━━━ Recorded information ━━━

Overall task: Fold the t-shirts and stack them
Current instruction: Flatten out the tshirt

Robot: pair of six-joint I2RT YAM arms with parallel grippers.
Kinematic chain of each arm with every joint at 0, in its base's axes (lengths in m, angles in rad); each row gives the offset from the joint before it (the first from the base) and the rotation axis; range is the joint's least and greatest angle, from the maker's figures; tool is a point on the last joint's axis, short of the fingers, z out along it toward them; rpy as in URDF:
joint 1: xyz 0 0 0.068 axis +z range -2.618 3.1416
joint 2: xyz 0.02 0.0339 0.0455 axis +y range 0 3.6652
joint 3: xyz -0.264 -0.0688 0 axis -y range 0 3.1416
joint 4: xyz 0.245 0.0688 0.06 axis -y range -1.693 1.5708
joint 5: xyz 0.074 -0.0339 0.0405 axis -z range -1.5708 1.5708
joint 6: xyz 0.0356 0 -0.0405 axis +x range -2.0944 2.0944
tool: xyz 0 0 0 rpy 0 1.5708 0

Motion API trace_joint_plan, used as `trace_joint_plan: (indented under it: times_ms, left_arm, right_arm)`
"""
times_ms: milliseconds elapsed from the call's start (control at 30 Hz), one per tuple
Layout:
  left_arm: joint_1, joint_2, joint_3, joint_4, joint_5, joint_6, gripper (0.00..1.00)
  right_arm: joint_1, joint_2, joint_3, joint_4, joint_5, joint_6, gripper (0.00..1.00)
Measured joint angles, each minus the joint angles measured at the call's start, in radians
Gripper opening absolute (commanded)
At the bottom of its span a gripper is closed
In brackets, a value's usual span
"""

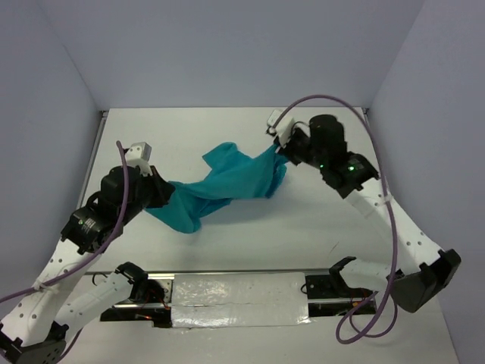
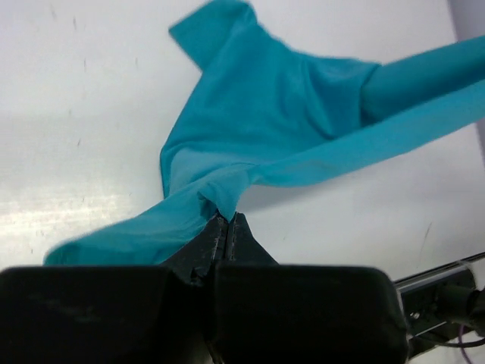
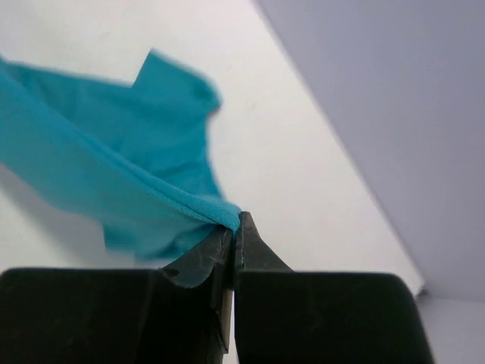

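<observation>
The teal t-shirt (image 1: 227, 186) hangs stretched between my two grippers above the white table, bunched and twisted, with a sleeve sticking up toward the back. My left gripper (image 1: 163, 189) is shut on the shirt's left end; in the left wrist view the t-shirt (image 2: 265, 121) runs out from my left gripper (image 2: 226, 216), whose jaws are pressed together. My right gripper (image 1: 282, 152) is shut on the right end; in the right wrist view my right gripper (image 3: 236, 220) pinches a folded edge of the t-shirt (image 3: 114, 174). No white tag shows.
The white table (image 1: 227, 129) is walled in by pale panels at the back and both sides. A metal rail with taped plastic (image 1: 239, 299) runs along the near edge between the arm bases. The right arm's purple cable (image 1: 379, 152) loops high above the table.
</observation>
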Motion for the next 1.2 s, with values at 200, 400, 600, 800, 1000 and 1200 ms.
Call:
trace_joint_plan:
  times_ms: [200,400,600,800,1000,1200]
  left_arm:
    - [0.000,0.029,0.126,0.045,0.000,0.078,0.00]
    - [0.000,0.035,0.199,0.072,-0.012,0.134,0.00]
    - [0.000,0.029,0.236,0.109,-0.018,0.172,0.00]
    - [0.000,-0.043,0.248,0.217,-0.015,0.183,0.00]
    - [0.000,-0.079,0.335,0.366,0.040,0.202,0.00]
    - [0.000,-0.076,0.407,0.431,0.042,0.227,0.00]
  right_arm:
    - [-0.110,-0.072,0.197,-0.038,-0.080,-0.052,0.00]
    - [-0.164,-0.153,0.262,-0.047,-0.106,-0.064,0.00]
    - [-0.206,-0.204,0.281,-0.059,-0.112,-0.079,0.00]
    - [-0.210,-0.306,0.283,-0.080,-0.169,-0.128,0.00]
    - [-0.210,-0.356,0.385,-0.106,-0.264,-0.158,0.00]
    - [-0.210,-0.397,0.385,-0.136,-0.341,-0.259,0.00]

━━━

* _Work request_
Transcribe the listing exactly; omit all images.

* _Solved exercise_
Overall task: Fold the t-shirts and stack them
Current instruction: Flatten out the tshirt

Robot: pair of six-joint I2RT YAM arms with parallel grippers.
Kinematic chain of each arm with every joint at 0, in its base's axes (lengths in m, angles in rad); each row gives the offset from the joint before it (the first from the base) and the rotation axis; range is the joint's least and greatest angle, from the maker's figures; tool is a point on the last joint's axis, short of the fingers, z out along it toward them; rpy as in URDF:
joint 1: xyz 0 0 0.068 axis +z range -2.618 3.1416
joint 2: xyz 0.02 0.0339 0.0455 axis +y range 0 3.6652
joint 3: xyz -0.264 -0.0688 0 axis -y range 0 3.1416
joint 4: xyz 0.245 0.0688 0.06 axis -y range -1.693 1.5708
joint 5: xyz 0.074 -0.0339 0.0405 axis -z range -1.5708 1.5708
joint 6: xyz 0.0356 0 -0.0405 axis +x range -2.0944 2.0944
tool: xyz 0 0 0 rpy 0 1.5708 0

Motion API trace_joint_plan, used as `trace_joint_plan: (indented under it: times_ms, left_arm, right_arm)`
"""
times_ms: milliseconds elapsed from the call's start (control at 30 Hz), one per tuple
Layout:
  left_arm: joint_1, joint_2, joint_3, joint_4, joint_5, joint_6, gripper (0.00..1.00)
  right_arm: joint_1, joint_2, joint_3, joint_4, joint_5, joint_6, gripper (0.00..1.00)
Measured joint angles, each minus the joint angles measured at the call's start, in radians
Gripper opening absolute (commanded)
At the bottom of its span a gripper is closed
In brackets, a value's usual span
"""


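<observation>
The teal t-shirt (image 1: 227, 186) hangs stretched between my two grippers above the white table, bunched and twisted, with a sleeve sticking up toward the back. My left gripper (image 1: 163, 189) is shut on the shirt's left end; in the left wrist view the t-shirt (image 2: 265, 121) runs out from my left gripper (image 2: 226, 216), whose jaws are pressed together. My right gripper (image 1: 282, 152) is shut on the right end; in the right wrist view my right gripper (image 3: 236, 220) pinches a folded edge of the t-shirt (image 3: 114, 174). No white tag shows.
The white table (image 1: 227, 129) is walled in by pale panels at the back and both sides. A metal rail with taped plastic (image 1: 239, 299) runs along the near edge between the arm bases. The right arm's purple cable (image 1: 379, 152) loops high above the table.
</observation>
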Motion for the next 1.2 s, with values at 200, 400, 600, 800, 1000 and 1200 ms.
Call:
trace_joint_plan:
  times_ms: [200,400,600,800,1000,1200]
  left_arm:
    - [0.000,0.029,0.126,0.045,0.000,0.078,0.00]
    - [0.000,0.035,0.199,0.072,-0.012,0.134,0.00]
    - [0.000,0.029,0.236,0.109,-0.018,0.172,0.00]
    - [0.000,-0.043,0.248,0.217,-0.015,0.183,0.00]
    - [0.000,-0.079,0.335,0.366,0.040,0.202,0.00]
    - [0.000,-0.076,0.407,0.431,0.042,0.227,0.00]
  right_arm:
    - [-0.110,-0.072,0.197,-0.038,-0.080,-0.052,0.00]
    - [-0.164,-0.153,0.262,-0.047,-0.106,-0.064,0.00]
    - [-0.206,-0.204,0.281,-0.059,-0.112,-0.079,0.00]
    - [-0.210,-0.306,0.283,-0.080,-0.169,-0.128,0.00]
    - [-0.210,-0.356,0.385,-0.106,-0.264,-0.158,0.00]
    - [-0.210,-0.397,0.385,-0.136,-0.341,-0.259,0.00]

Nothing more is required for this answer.